Cells were lysed in RIPA+-buffer (50 mM Tris-HCl, 150 mM NaCl, 1% [vol/vol] IGEPAL, 1% Na-Deoxycholate [vol/vol], 0.1% [weight/vol] SDS, 1 mM DTT, 0.2 mM phenylmethylsulfonyl fluoride (PMSF), 1 µg/ml leupeptin, 1 µg/ml pepstatin, 50 mM NaF, 0.1 mM Na-vanadate with Complete protease inhibitors (Roche) pH 7.5). Samples were normalized according to Bradford protein staining and equal amounts were subjected to denaturing SDS-PAGE. Gels were blotted on nitrocellulose membranes (Schleicher and Schuell) and probed with indicated antibodies. The same membrane was used and consecutively stripped with reblot solution (Calbiochem). The following commercially available antibodies were used: α-β-actin,α-Flag M-2 and α-HA from Sigma-Aldrich; α-IRF-9, α-STAT1, α-mSTAT2, α-STAT3 from Santa Cruz; α-Cul4A (Acris), α-DDB1 (Bethyl), α-pp89-IE1 (Croma101, kindly provided by Stipan Jonjić, Rijeka, Croatia), α-hSTAT2 (Upstate) and α-Ub (Dako).


Immunopreciptation was done as described. Briefly, cells were lysed (lysisbuffer: 0.1 mM EDTA; 200 mM NaCl; 10 mM KCl; 10 mM MgCl2; 10% [vol/vol] glycerol; 20 mM HEPES [pH 7,4]; 0.5% [vol/vol] IGEPAL; 0.1 mM PMSF; 1 mM DTT; 0.4 mM pepstatin A; 0.1 mM Na-vanadate; Complete protease inhibitor (Roche)). Lysates were spun (30 min at 4°C and 16000 g) and IP antibody was added to the supernatant. Immune complexes were precipitated with Protein-G-Sepharose (Amersham). The pellet was washed by 6–10 consecutive rounds with lysis buffer.

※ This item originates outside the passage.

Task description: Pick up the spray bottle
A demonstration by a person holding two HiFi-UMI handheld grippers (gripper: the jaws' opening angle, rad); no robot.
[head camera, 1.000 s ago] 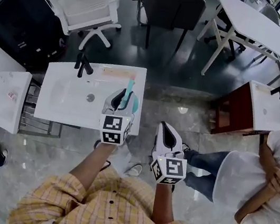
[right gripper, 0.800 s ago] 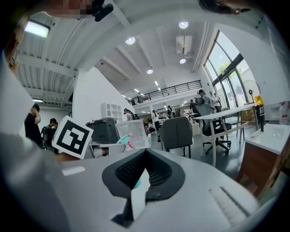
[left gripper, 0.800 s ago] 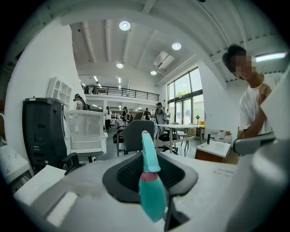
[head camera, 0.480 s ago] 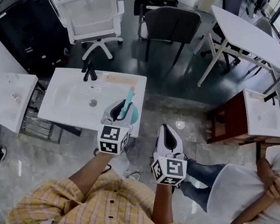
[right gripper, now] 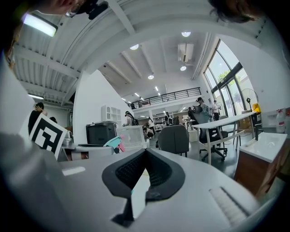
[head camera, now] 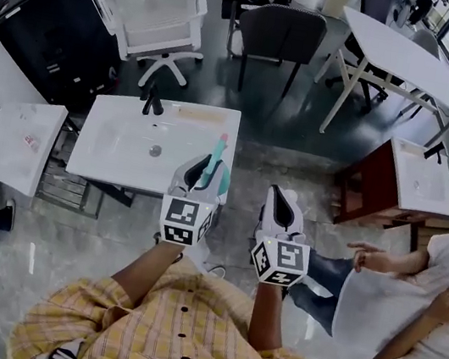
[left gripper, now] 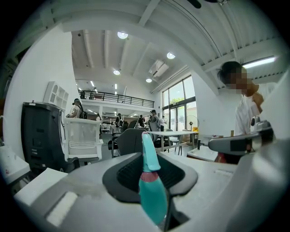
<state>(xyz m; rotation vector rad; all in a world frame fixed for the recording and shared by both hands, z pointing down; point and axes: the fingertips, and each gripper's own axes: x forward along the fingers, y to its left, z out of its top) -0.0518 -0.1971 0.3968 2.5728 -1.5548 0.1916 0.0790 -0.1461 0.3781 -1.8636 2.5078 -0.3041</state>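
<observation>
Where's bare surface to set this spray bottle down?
Sink top is bare on its right strip, between basin and right edge, nearest the spray bottle. The faucet crowds the rear left. The counter left of it is mostly bare too.

Bottle (head camera: 216, 156): teal, rounded body, reddish band at the neck, slim teal spray head on top. The left gripper (head camera: 203, 169) pads are clamped on the body. It's roughly upright with a slight tilt, head poking up past the jaw tips. In head view it sits over the near right corner of the white sink (head camera: 108, 154). The right gripper view catches only its teal-and-pink top.
</observation>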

For metabolic labelling and pulse-chase experiments cells were starved (30 min) in L-Met-/L-Cys-free media and subsequently pulsed (90 min) with ∼10 MBq/∼106 cells EasyTag Express 35S protein labelling mix (PerkinElmer). After the pulse cells were washed 3 times with chase media (10%-FBS D-MEM supplemented with 1.5 mg/ml L-Met/L-Cys) and chased as indicated. Immune complexes were separated by SDS-PAGE. Gels were either stained by silver- or Coomassie-staining or fixed, dried and visualized by autoradiography.

siRNA Transfection

2.5–7.5 * 104 primary MEF cells were transfected with siRNA using RNAiMax transfection reagent (Invitrogen) following manufacturers instructions. The siRNAs were purchased from IBA. The following siRNAs were used for the knockdown: DDB1 (5′-[PO4] r(AACCUGUUGAUUGCCAAAAACTT)-3′), luc-siRNA (5′-[PO4] r(CUUACGCUGAGUACUUCGATT)-3′) and M27 (5′-[PO4] r(CAAUAAGCCCUUUAAUCAC)dTdT-3′).